If most U.S. hospitals with cardiac programs were as good as the 100 Top Hospitals in cardiovascular care, they would be able to cut their cardiology costs by $415,000 per hospital--or $250 million.
Lengths of stay for cardiac patients would be half a day shorter. Post-operative mortality rates would drop by 18% and angioplasty and bypass mortality would decline by 15%. Deaths from heart attacks would decline by 9%. Infections after surgery would go down by 26% and hemorrhages would decline by 21%.
So says HCIA-Sachs in its second annual 100 Top Hospitals survey of the best in cardiovascular care (See chart p. 32). The Baltimore-based healthcare information firm revamped its methodology to offer a broader look at ways to measure quality of care. It divided hospitals into teaching hospitals with cardiovascular residency programs, teaching hospitals without cardiovascular residencies and nonteaching hospitals. The study group had 707 nonfederal hospitals: 141 teaching hospitals with residencies, 336 without residencies and 230 nonteaching hospitals. It used the Medicare database and analyzed records of 887,172 patients. Data cover 1997-1998.
HCIA-Sachs looked at three kinds of cardiac treatments: angioplasties, coronary artery bypass graft (CABG) and acute myocardial infarction (AMI). Chief statistician Dave Foster examined six measures of clinical quality, all risk-adjusted: AMI mortality, surgical mortality, post-operative infections, postoperative hemorrhages, percent of CABG patients who got mammary artery grafts and percent of angioplasty patients who got CABG surgeries in the same admission.
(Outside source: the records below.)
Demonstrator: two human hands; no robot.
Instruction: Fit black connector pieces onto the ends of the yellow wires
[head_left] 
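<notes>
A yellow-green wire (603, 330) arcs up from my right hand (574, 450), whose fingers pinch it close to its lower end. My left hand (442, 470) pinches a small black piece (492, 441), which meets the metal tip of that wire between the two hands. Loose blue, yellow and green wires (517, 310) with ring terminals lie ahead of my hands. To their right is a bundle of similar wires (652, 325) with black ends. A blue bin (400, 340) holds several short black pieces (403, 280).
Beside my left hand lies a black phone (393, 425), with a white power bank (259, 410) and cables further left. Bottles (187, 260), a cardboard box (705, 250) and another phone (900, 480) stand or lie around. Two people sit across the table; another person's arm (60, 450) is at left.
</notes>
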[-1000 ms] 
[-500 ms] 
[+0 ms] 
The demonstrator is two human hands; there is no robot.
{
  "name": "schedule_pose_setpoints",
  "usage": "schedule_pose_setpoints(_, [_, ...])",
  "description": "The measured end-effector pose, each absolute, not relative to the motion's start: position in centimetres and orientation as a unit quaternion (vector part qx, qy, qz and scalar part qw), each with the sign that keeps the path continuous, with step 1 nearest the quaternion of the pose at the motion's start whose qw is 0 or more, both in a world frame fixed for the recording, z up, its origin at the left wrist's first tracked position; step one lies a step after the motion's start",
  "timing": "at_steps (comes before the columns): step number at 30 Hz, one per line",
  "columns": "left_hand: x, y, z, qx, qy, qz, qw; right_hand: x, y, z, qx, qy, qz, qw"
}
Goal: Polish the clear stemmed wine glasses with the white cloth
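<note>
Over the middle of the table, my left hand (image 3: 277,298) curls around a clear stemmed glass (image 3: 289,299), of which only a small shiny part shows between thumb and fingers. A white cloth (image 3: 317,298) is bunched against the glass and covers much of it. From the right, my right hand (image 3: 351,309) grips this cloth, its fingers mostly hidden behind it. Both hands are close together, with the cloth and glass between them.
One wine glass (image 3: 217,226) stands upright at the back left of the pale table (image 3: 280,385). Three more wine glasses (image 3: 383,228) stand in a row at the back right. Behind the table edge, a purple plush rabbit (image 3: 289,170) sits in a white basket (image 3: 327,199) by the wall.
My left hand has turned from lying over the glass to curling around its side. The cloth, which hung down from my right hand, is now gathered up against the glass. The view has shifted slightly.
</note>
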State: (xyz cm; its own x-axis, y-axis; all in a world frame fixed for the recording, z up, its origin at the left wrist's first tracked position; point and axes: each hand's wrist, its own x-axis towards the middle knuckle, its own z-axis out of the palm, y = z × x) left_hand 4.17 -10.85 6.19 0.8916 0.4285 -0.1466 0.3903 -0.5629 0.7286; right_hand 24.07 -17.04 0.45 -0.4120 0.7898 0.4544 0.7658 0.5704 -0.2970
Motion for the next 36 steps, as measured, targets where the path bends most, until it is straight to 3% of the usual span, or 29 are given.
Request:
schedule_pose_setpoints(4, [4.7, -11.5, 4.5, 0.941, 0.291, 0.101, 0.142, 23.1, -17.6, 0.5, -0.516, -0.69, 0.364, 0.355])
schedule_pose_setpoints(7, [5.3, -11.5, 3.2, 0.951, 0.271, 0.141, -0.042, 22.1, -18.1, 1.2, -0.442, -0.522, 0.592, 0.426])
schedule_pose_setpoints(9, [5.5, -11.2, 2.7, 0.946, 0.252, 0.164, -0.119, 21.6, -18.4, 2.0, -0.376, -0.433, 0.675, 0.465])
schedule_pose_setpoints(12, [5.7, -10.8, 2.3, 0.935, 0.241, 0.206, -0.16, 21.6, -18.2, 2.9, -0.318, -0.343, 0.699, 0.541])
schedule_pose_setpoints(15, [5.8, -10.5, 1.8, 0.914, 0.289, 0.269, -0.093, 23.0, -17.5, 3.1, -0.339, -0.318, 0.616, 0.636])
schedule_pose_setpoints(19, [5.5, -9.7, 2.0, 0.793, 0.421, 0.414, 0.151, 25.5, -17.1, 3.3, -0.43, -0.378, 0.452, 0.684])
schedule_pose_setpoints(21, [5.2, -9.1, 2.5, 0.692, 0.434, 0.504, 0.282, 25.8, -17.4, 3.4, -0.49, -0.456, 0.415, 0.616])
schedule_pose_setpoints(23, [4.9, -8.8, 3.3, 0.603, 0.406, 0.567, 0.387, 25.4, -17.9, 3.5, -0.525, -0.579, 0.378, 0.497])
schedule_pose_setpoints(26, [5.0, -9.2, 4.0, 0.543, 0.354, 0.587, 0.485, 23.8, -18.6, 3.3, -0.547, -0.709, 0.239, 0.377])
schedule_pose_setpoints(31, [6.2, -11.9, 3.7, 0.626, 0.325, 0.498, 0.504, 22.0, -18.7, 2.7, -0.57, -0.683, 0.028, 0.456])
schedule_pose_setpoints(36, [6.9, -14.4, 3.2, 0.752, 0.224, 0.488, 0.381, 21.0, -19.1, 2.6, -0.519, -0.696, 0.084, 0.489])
Grafts from the mammary artery are considered clinically better than venous grafts. Patients admitted for angioplasties shouldn't normally need CABGs; if they do, it could indicate poor execution of angioplasties or that they were poor candidates for the procedure.
Foster included two measures of efficiency: severity-adjusted length-of-stay and average cost.
The 100 best benchmark hospitals achieve a 5.3% shorter length of stay at a 4.7% cost advantage; 73% of CABG patients have a mammary artery graft, and 67% at the peer group hospitals do. At the top hospitals, only 1.34% of angioplasty patients require a CABG, and at the peer group, 1.95% do.
Mortality with AMI was .90% at the benchmark hospitals and 1.01% in the peer group. Postoperative infections were at .67% in the top 100. They were .97% in the peer group, a variance of 31%. About 40% of the top 100 hospitals this year are repeat winners.